## What you need to do
Going through the lines below, tally those that include "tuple", and give only the number.

(Stored data entries)
Segment Open
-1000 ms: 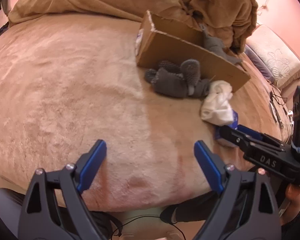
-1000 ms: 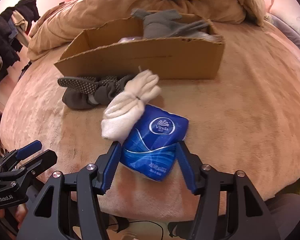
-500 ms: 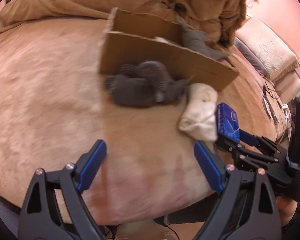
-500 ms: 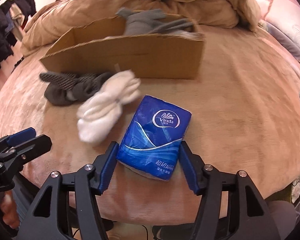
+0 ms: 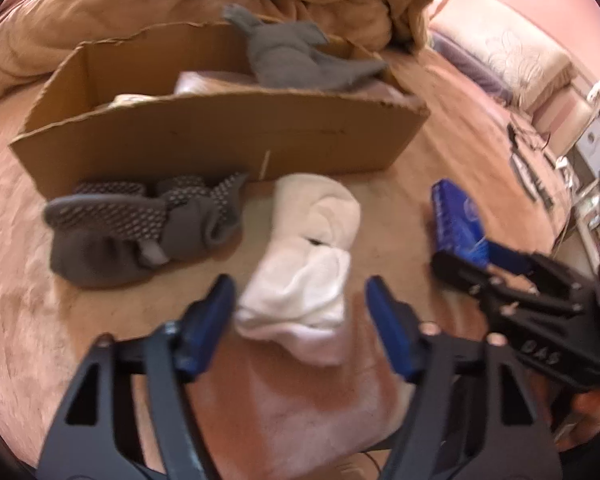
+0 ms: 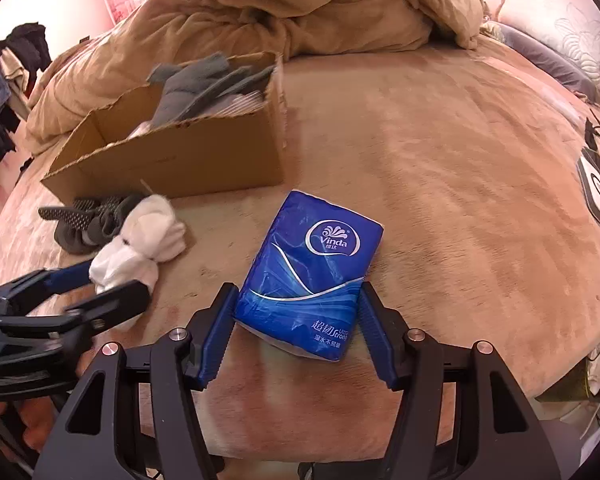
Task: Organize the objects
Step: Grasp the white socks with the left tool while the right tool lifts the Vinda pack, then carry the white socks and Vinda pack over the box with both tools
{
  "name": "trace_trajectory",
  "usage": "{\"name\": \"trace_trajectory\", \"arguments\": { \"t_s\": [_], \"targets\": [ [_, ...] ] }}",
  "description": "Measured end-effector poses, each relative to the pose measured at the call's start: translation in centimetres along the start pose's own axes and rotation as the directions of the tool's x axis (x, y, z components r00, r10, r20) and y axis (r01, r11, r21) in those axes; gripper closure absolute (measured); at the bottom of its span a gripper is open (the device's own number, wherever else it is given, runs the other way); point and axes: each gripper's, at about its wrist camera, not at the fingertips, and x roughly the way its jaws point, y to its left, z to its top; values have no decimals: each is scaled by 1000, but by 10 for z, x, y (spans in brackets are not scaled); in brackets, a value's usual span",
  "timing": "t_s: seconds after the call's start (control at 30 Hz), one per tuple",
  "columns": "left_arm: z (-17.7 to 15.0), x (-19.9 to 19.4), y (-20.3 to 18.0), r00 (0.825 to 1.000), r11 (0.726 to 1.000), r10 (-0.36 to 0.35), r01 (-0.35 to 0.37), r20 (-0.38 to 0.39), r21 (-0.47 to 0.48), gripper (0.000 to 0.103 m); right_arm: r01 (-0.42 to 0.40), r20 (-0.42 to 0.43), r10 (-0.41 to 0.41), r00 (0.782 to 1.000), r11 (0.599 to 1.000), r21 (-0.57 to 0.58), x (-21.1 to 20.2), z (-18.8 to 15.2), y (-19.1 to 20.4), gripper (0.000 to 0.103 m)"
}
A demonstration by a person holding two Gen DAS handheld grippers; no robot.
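Left hand-held gripper [image 5: 300, 312] open around the near white socks [image 5: 304, 256]; right hand-held gripper [image 6: 296, 316] pinching the tissue pack [image 6: 312, 276] on the bed [image 6: 460, 184]. Soft bundle could slip, snagging grey socks [image 5: 140, 232].

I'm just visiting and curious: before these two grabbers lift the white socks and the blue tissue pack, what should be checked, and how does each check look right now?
1. Left gripper straddles the white socks: ok, jaws open either side.
2. Right gripper has the tissue pack gripped: ok, jaws against both its sides.
3. Pack lifted off the bed: cannot tell.
4. Cardboard box open on top: ok.
5. Room left in the box: ok at its left end; grey clothing fills the right.
6. Dark grey socks apart from the white socks: ok.
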Motion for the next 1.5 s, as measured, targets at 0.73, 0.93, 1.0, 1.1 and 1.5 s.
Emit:
{"name": "trace_trajectory", "arguments": {
  "t_s": [0.73,0.93,1.0,1.1,1.5],
  "targets": [
    [-11,-97,0,991,999,35,-32,132,-28,70,-63,109,66,992,998,-30,-74,20,25,40],
    [-11,-134,18,983,997,39,-26,177,-75,70,-74,133,81,988,996,-55,-93,26,44,40],
    [-9,-143,22,980,996,48,-33,193,-82,70,-79,136,86,987,995,-61,-97,29,49,40],
    [-3,-153,32,976,994,61,-39,209,-104,70,-80,146,91,985,994,-77,-102,35,58,40],
    [31,-161,74,968,988,85,-52,237,-143,70,-95,159,120,980,983,-155,-97,72,97,40]
  ]
}}
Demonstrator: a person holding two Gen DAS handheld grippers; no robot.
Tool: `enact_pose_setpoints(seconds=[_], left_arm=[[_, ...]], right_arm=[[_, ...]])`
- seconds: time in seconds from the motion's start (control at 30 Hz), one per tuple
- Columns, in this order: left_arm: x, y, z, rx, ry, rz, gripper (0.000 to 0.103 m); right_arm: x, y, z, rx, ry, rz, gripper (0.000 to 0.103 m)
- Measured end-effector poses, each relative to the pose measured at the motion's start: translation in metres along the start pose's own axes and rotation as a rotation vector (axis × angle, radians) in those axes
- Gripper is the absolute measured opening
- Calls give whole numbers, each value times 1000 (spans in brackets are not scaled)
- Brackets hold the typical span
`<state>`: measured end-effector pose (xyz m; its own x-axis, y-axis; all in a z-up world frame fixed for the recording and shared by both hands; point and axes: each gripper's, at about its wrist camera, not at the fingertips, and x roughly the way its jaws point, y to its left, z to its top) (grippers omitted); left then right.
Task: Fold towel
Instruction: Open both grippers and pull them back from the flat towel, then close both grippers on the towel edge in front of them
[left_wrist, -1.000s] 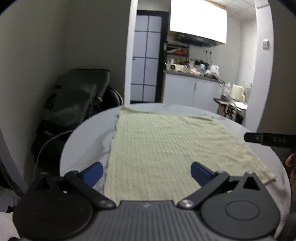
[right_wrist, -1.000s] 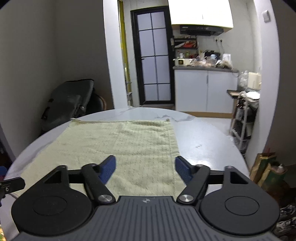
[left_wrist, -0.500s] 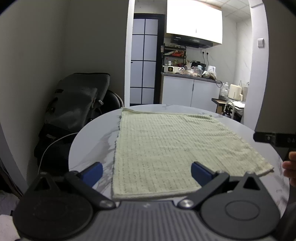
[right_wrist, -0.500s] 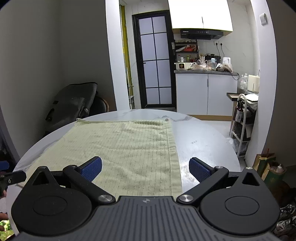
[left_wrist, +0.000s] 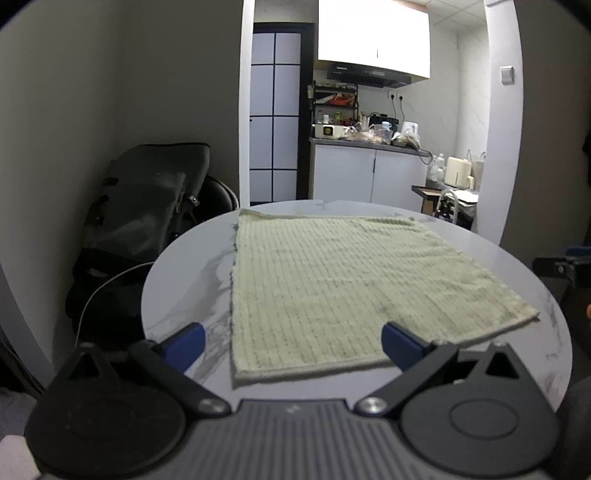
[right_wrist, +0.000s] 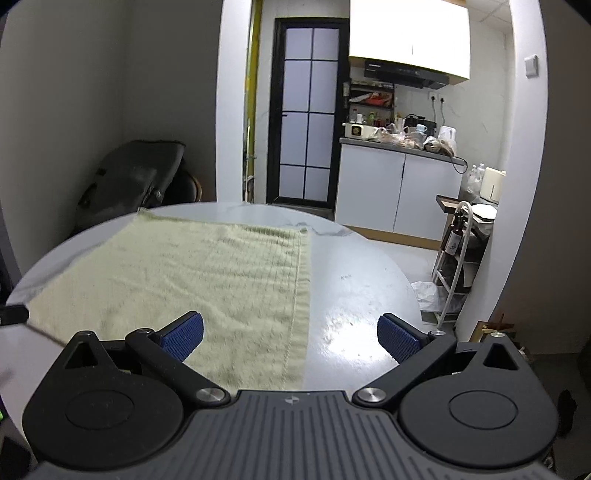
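A pale green ribbed towel (left_wrist: 332, 280) lies flat on a round white marble table (left_wrist: 192, 280). It also shows in the right wrist view (right_wrist: 192, 273). My left gripper (left_wrist: 291, 341) is open and empty, just short of the towel's near left corner. My right gripper (right_wrist: 291, 334) is open and empty, above the towel's near right edge, with the edge between its fingers. The right gripper's body shows at the right edge of the left wrist view (left_wrist: 557, 267).
A dark bag on a chair (left_wrist: 147, 206) stands beyond the table's left side. A kitchen counter (right_wrist: 399, 155) with clutter and a wire rack (right_wrist: 458, 266) are to the far right. Bare tabletop (right_wrist: 354, 280) lies right of the towel.
Both grippers have pulled back toward me and risen, so the towel's near edge now shows. The right gripper's fingers have opened wider. The towel has stayed flat.
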<state>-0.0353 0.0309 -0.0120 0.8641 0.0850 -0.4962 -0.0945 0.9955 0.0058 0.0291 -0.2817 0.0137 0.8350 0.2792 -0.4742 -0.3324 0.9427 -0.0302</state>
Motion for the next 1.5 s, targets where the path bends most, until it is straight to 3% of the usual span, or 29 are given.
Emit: enact_pose_setpoints(seconds=[0.33,0.5,0.67,0.87,1.0,1.13,1.23,1.33,1.5], left_arm=[[4,9,-8,28,22,17,103],[9,15,-8,12,36,16,103],[13,17,-10,23,38,22,103],[17,25,-9,40,53,-31,103],[21,37,-7,-7,48,-57,102],[25,41,-8,-21,72,-91,85],[25,39,-8,-5,59,-88,73],[26,39,-6,-12,61,-91,54],[24,35,-8,33,64,-97,48]], right_arm=[[3,-11,-1,16,39,126,103],[8,-13,-3,15,60,127,103],[10,-16,-4,4,63,196,103],[17,-20,-7,-10,85,197,103],[19,-23,-8,-4,82,244,102],[22,-24,-11,-35,94,257,101],[21,-26,-12,-34,82,255,85],[24,-28,-15,-35,95,247,79],[24,-30,-20,-31,103,259,79]])
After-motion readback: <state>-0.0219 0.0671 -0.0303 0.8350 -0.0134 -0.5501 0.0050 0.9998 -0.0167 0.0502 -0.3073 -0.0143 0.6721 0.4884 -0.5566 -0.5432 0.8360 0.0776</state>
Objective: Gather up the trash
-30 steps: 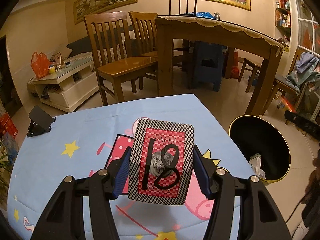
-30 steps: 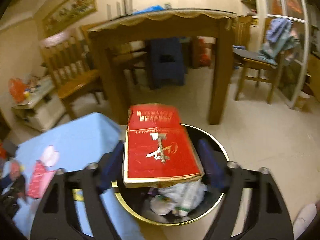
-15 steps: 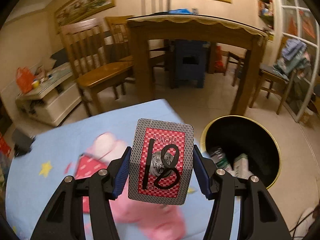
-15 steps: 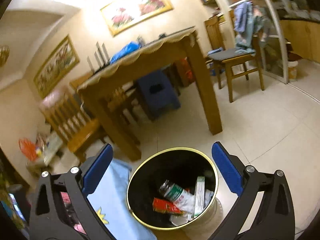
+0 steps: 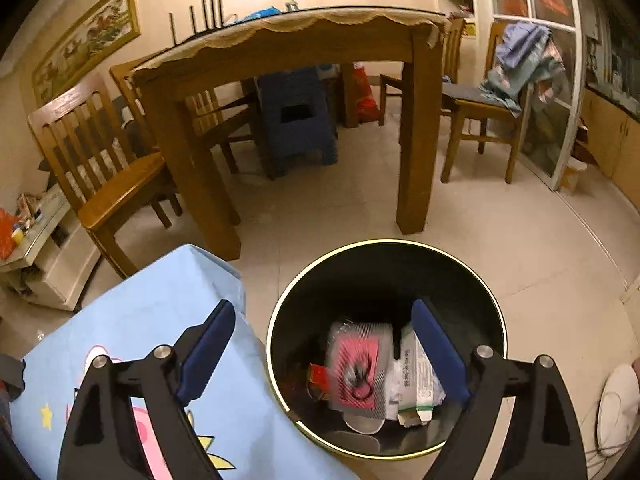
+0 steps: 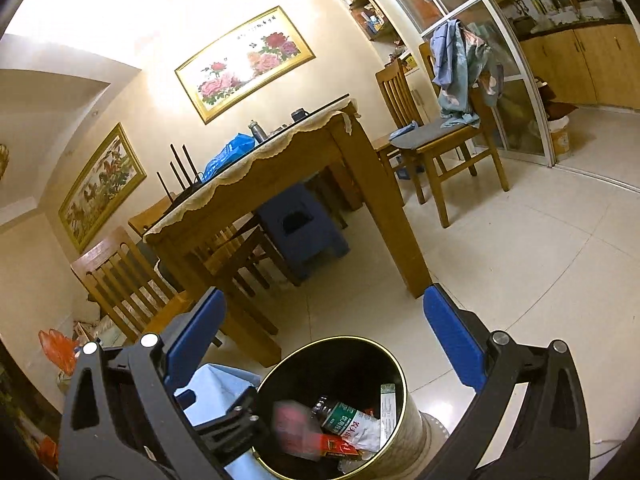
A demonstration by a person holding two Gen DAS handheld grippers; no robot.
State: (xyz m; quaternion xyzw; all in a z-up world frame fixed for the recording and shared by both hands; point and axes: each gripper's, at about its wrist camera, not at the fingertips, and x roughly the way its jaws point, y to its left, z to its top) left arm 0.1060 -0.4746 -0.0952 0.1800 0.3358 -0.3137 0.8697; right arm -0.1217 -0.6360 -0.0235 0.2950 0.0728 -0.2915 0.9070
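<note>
A round black trash bin with a gold rim (image 5: 496,312) stands on the floor beside the blue-clothed table (image 5: 160,312). My left gripper (image 5: 324,328) is open and empty above the bin. The red-checkered card pack (image 5: 358,368) is blurred inside the bin, among a white carton (image 5: 418,376) and other trash. In the right wrist view my right gripper (image 6: 322,320) is open and empty, higher up and tilted, with the bin (image 6: 404,416) below it. The pack (image 6: 292,428) shows there blurred, next to a green-labelled bottle (image 6: 340,420) and a red box (image 6: 336,446).
A wooden dining table (image 5: 288,52) with chairs (image 5: 104,168) stands behind the bin, a blue stool (image 5: 296,124) under it. A chair draped with clothes (image 5: 516,76) is at the right by a glass door. The tiled floor (image 5: 540,248) lies around the bin.
My left gripper swung right over the bin, opened and let go of the card pack, which drops into the bin. My right gripper, open since dropping the red box, tilted further upward.
</note>
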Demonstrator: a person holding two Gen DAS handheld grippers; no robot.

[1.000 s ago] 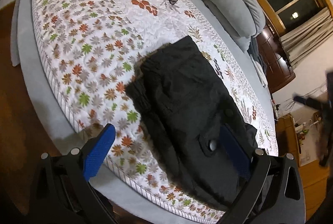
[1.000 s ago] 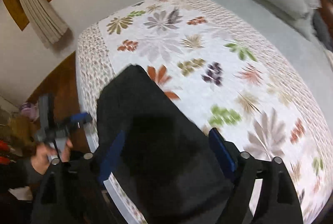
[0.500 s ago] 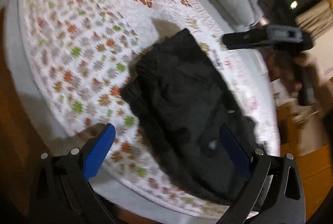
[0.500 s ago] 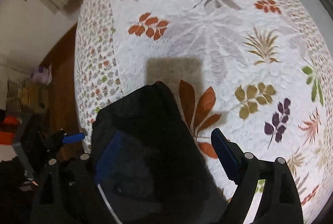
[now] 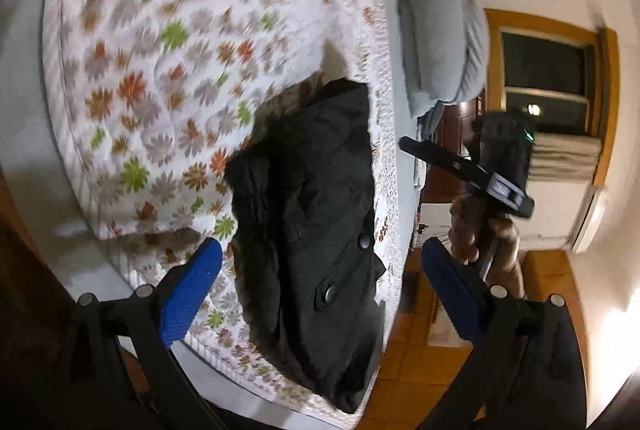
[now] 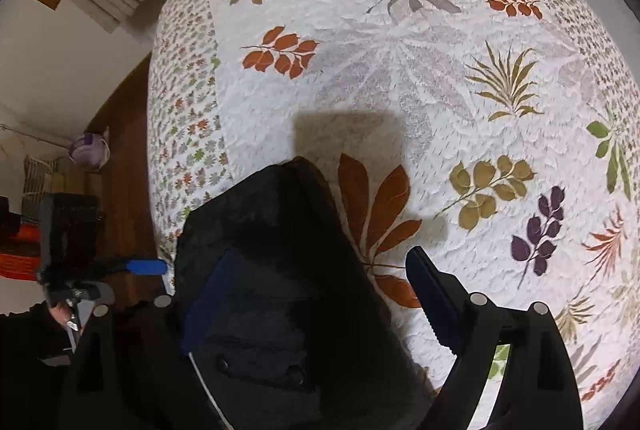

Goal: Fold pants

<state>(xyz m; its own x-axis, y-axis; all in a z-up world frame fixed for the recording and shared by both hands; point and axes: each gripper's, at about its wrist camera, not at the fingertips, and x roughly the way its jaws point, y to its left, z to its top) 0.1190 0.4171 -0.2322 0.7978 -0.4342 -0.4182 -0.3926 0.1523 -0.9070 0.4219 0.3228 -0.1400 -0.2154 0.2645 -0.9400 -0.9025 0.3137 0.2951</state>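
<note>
The black pants (image 5: 316, 214) lie folded near the quilt's (image 5: 160, 70) near edge. Both the left gripper (image 5: 320, 274) and the right gripper (image 6: 316, 294) hover spread, empty. The soft, floppy cloth is probably best pinched at corners.
</note>
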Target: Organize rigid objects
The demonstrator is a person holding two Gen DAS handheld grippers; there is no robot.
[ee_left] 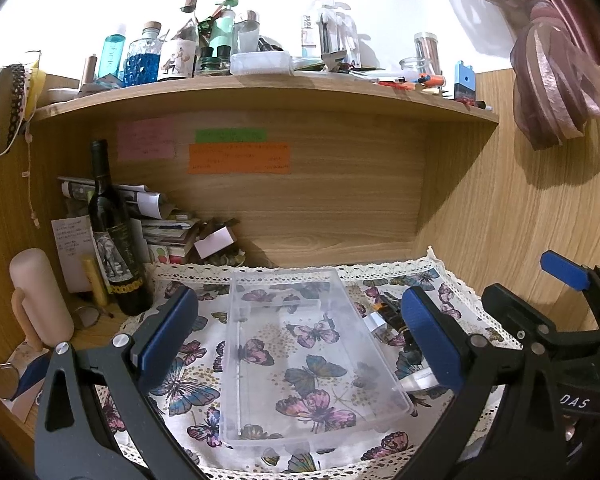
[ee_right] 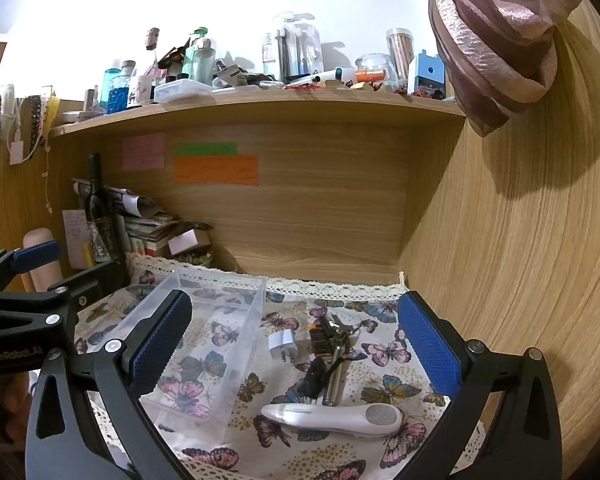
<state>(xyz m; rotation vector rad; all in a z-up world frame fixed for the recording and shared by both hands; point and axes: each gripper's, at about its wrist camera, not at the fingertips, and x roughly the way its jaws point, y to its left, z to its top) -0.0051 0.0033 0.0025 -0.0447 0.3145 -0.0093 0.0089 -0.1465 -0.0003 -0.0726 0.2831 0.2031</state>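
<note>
A clear plastic box (ee_left: 300, 360) lies empty on the butterfly cloth (ee_left: 188, 392), also seen in the right wrist view (ee_right: 204, 320). My left gripper (ee_left: 300, 336) is open, its blue pads either side of the box, above it. To the right of the box lie a white plug adapter (ee_right: 283, 343), a bunch of keys (ee_right: 332, 356) and a white handheld device (ee_right: 336, 418). My right gripper (ee_right: 296, 348) is open and empty above these items. The adapter (ee_left: 376, 324) is partly hidden behind my left gripper's right finger.
A dark wine bottle (ee_left: 114, 240), a pink cylinder (ee_left: 40, 296) and stacked papers (ee_left: 160, 232) stand at the left. A cluttered wooden shelf (ee_left: 260, 96) hangs overhead. A wooden wall (ee_right: 520, 280) closes the right side, with a pink curtain (ee_right: 496, 40) above.
</note>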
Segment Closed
## Task answer
2